Players’ weekend is an opportunity for players to show a little more “personality” by putting their nickname on the back of their jersey.
When I first heard about players’ weekend I was not sure why they were doing it.
Was it to bring fans closer to the game?
Was it to give players an outlet to show a different side of themselves?
Was it an excuse to sell more jerseys?
What I learned over watching players’ weekend, at least for one player, is that it does not really matter.
Canadian Joey Votto proved that there is more to the weekend than selling jerseys.
The 34-year-old Toronto native elected to honour something distinctly Canadian, something near and dear to the hearts of Canadians.
When Votto pulled on his #19 Cincinnati Reds jersey during players’ weekend it did not say “Votto” on the back but instead read “In Flanders Fields.”

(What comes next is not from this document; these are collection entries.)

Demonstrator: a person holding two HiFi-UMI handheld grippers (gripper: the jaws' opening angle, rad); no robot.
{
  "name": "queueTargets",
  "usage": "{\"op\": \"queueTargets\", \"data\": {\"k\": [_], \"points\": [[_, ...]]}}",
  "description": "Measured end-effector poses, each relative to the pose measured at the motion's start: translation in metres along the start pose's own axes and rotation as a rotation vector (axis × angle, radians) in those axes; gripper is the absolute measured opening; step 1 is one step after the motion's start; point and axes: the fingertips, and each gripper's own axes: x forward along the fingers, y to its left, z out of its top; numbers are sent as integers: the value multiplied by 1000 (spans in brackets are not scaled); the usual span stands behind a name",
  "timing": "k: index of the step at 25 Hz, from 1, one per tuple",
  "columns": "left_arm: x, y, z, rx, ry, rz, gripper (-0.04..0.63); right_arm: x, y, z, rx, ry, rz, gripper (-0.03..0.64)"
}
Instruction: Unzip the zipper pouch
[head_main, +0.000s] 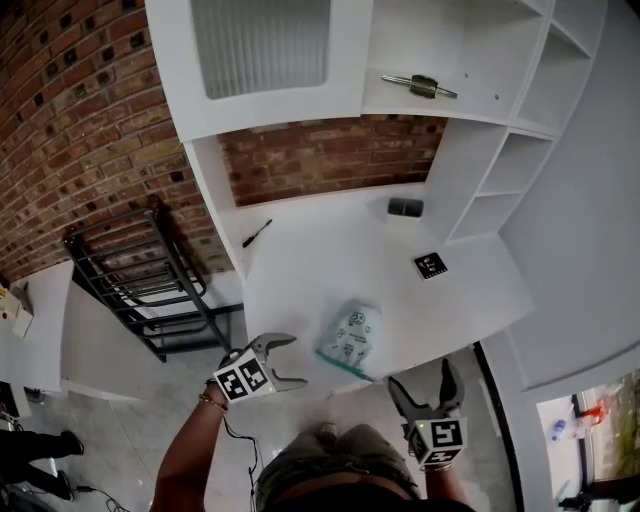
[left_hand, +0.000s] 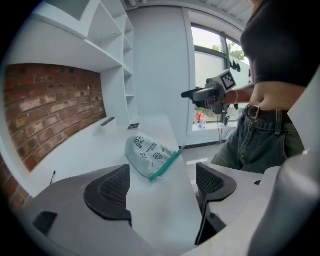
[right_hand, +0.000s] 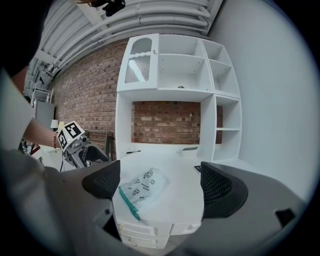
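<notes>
Item: zipper pouch (head_main: 351, 333), grey, teal zipper (head_main: 345, 364) closed, at the near edge of the bench (head_main: 300, 270). Left hand-held gripper (head_main: 293, 361) and right hand-held gripper (head_main: 421, 378): jaws apart, empty, either side of it. Step: approach. Next, probably: pin fabric, pinch pull.

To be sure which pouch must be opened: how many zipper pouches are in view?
1. The zipper pouch lies near the front edge of the desk; the closed drawers below could hide others.

Right gripper (right_hand: 161, 185) jaws apart, zipper pouch (right_hand: 142, 189) (green zip nearest) lying on white desk (right_hand: 182, 177) beyond
</notes>
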Motion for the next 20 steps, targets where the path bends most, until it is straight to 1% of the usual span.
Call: {"op": "queueTargets", "data": {"k": [2,6,9,11,12,14,20], "points": [[13,4,1,69,29,-49,400,1,-4,-1,3,6,-10,500],[38,11,0,174,81,-160,348,1,-11,-3,-2,23,-23,500],[54,18,-12,294,201,-239,307,6,-20,-4,-4,32,-34,499],[64,24,-23,384,286,-287,294,10,-28,-5,-1,40,-41,500],[69,27,-29,414,322,-309,286,12,-31,-6,0,44,-45,499],[79,33,-38,447,370,-347,274,17,-39,-6,1,49,-54,499],[100,34,-50,510,445,-467,247,32,-58,-4,8,71,-63,499]]}}
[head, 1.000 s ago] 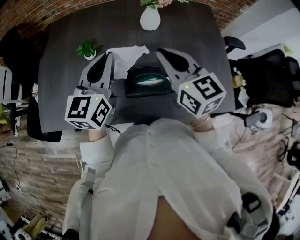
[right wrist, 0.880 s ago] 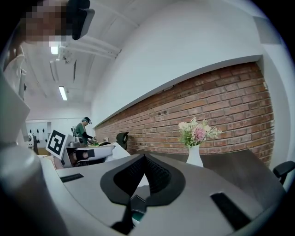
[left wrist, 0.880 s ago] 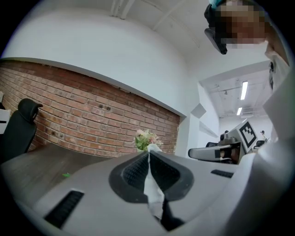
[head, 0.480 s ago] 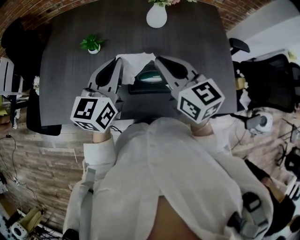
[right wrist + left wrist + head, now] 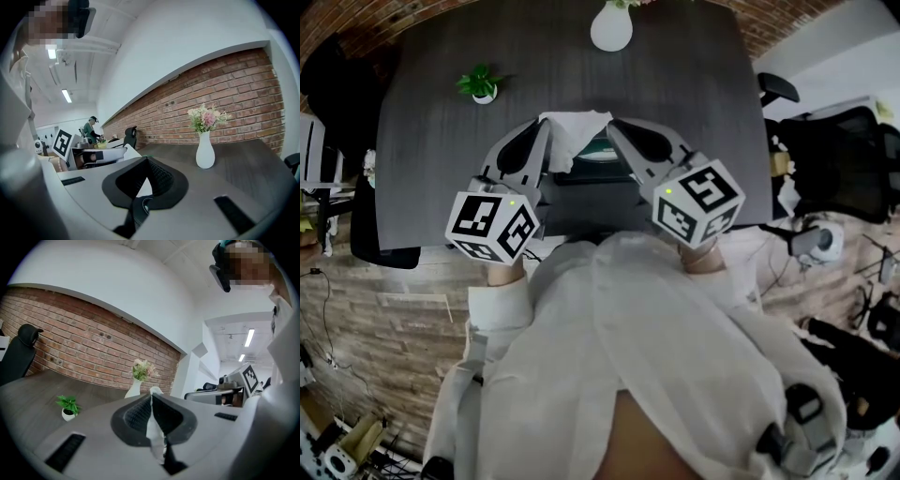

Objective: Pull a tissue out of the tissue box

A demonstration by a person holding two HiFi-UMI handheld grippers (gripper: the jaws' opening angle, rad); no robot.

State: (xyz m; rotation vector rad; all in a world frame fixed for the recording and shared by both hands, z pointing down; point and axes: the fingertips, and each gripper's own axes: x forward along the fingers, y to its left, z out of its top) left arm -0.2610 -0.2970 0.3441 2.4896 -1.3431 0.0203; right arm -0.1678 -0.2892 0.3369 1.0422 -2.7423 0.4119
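On the dark surface point(image 5: 431, 141): one tissue box point(image 5: 598, 167), one vase point(image 5: 610, 28), one potted plant point(image 5: 483, 84). Left gripper point(image 5: 151, 401) is clamped on one tissue point(image 5: 577, 131) by the box's left edge. Right gripper point(image 5: 146, 164) is closed and empty.

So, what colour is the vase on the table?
White; the vase shows best in the right gripper view.

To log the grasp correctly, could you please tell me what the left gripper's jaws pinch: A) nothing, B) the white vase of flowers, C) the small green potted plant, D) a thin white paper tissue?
D: the left gripper view shows the thin white paper tissue clamped between the shut dark pads of the left gripper.
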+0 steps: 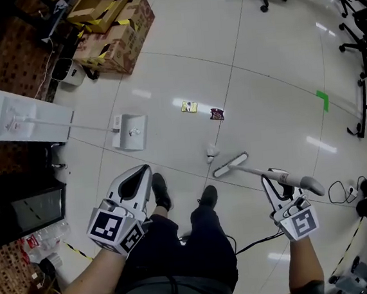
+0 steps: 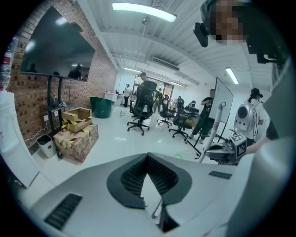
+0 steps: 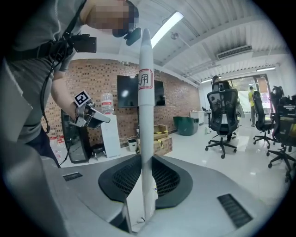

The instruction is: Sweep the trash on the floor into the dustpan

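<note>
White tiled floor (image 1: 268, 89), dustpan (image 1: 131, 132) left of centre, yellow wrapper (image 1: 189, 106), dark wrapper (image 1: 216, 113), paper ball (image 1: 211, 151) mid-frame, cardboard boxes (image 1: 114, 33) upper left

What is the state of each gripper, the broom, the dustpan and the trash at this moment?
left gripper: shut, empty.
right gripper: shut on broom handle.
broom head: on the floor.
dustpan: on the floor, away from trash.
crumpled paper: unswept, near broom head.
yellow wrapper: unswept, on floor.
dark wrapper: unswept, on floor.

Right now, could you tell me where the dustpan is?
In the head view, the dustpan sits left of centre, ahead of the left gripper and left of the yellow wrapper.
</note>
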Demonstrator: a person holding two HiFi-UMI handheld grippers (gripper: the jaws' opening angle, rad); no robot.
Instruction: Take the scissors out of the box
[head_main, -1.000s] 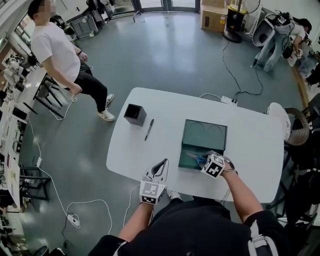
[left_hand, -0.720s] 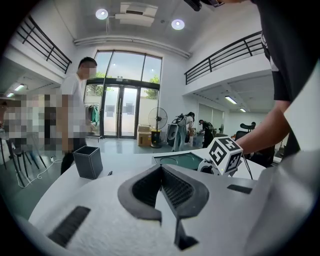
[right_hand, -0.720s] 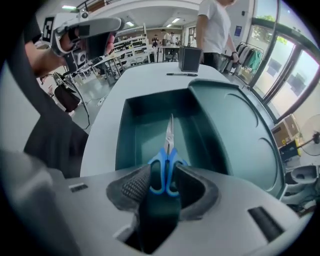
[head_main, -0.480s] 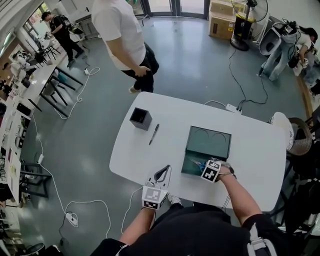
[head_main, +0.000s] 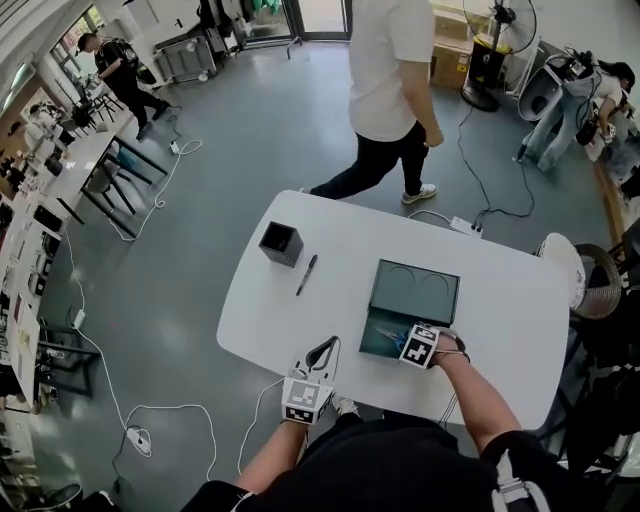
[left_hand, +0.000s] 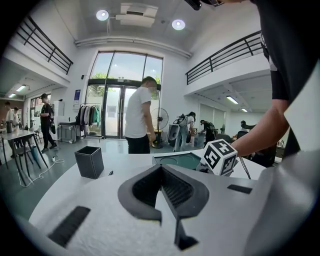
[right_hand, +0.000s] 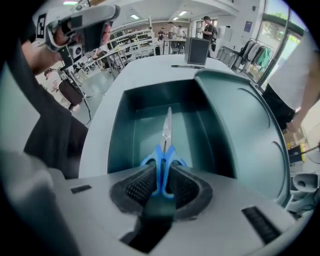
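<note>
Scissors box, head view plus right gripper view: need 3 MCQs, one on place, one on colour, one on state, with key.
1. Where do the scissors lie?
A in the box
B on the table beside it
C on the floor

2. What colour are the scissors' handles?
A red
B blue
C black

3. The box's lid is:
A shut
B missing
C open, laid back

Key:
1 A: the right gripper view shows them inside the box's walls.
2 B: the loops show blue in that view.
3 C: the head view shows the lid lying flat behind the open box.
</note>
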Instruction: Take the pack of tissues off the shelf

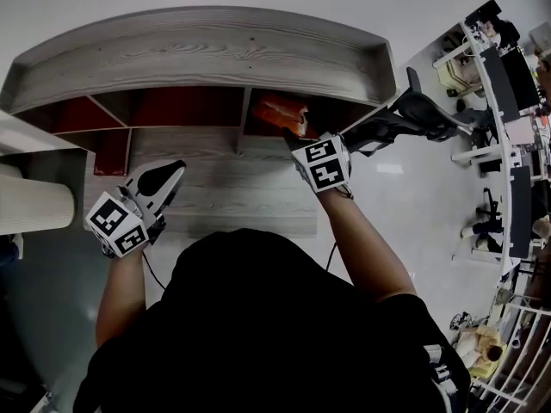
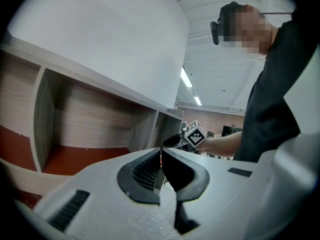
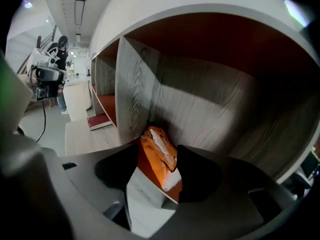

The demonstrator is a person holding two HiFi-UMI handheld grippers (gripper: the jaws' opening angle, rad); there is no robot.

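Observation:
An orange pack of tissues [image 1: 280, 113] lies on the red floor of the right-hand compartment of the curved wooden shelf [image 1: 198, 54]. My right gripper [image 1: 295, 136] points down into that compartment, just in front of the pack. In the right gripper view the jaws of the right gripper [image 3: 156, 160] stand wide open, and the pack [image 3: 161, 145] shows in the gap between them with neither pad pressing on it. My left gripper [image 1: 175, 170] hovers over the wooden ledge [image 1: 232, 192] to the left, and the left gripper [image 2: 161, 151] has its jaws shut on nothing.
Empty red-floored compartments [image 1: 185, 108] fill the shelf's left and middle. A black office chair [image 1: 417, 114] stands close to the shelf's right end. A white cylinder [image 1: 34, 205] is at the far left, and desks [image 1: 508, 84] and a wire rack [image 1: 525, 360] at the right.

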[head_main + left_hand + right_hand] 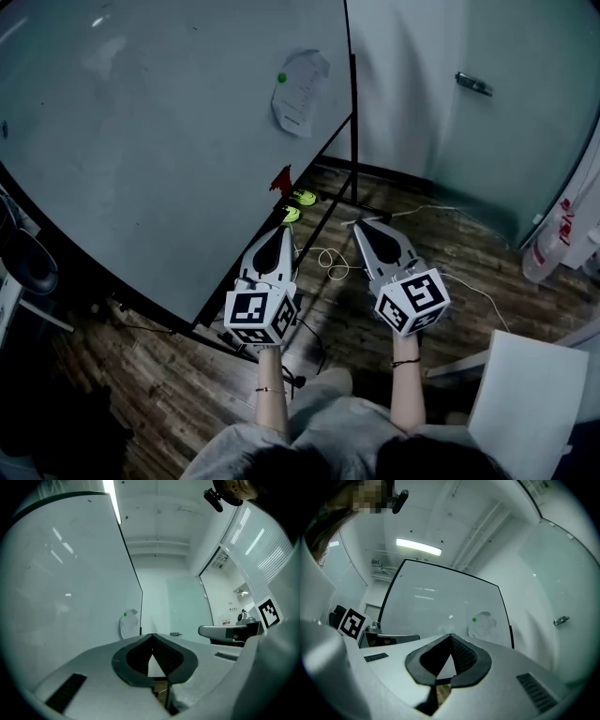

The ode to the World War I poem was a nice touch by Votto, especially with this year being the 100-year anniversary since the end of the war.
What better way to pay homage to those who served than with those simple words.
When I think of the war, that poem is one of the first things that comes to mind.
Growing up there used to be constants at Remembrance Day ceremonies; the Canadian anthem, the playing of the Last Post, and the reciting of In Flanders Fields.
What better way to honour the war than with those words.
Votto has proven in the past to be supportive of Canadians and their causes, like when he famously wrote the name of the Toronto police officer who played a key role in the arrest of the van attack offender on his cleats.
In April, shortly after the start of the season, he wrote the words “Humboldt Broncos” on his cleats in honour of the team.
Seeing Votto write homages on his cleats and put “In Flanders Field” on the back of his jersey is awesome.
A lot of time we watch professional athletes on television and honestly because they make millions of dollars and we only ever see them playing their sport, we forget these are real people with real feelings.
Votto showcased those with the name on his jersey, as well as the other homages.
While the 34-year-old is not perfect, there was an outburst earlier this season about Canadian baseball, which he later apologized for, he does show a side of humanity.
And that is awesome.
So while I did not know how to feel about players’ weekend at first, Votto changed my mind.
I look forward to seeing more jerseys like Votto’s in future years.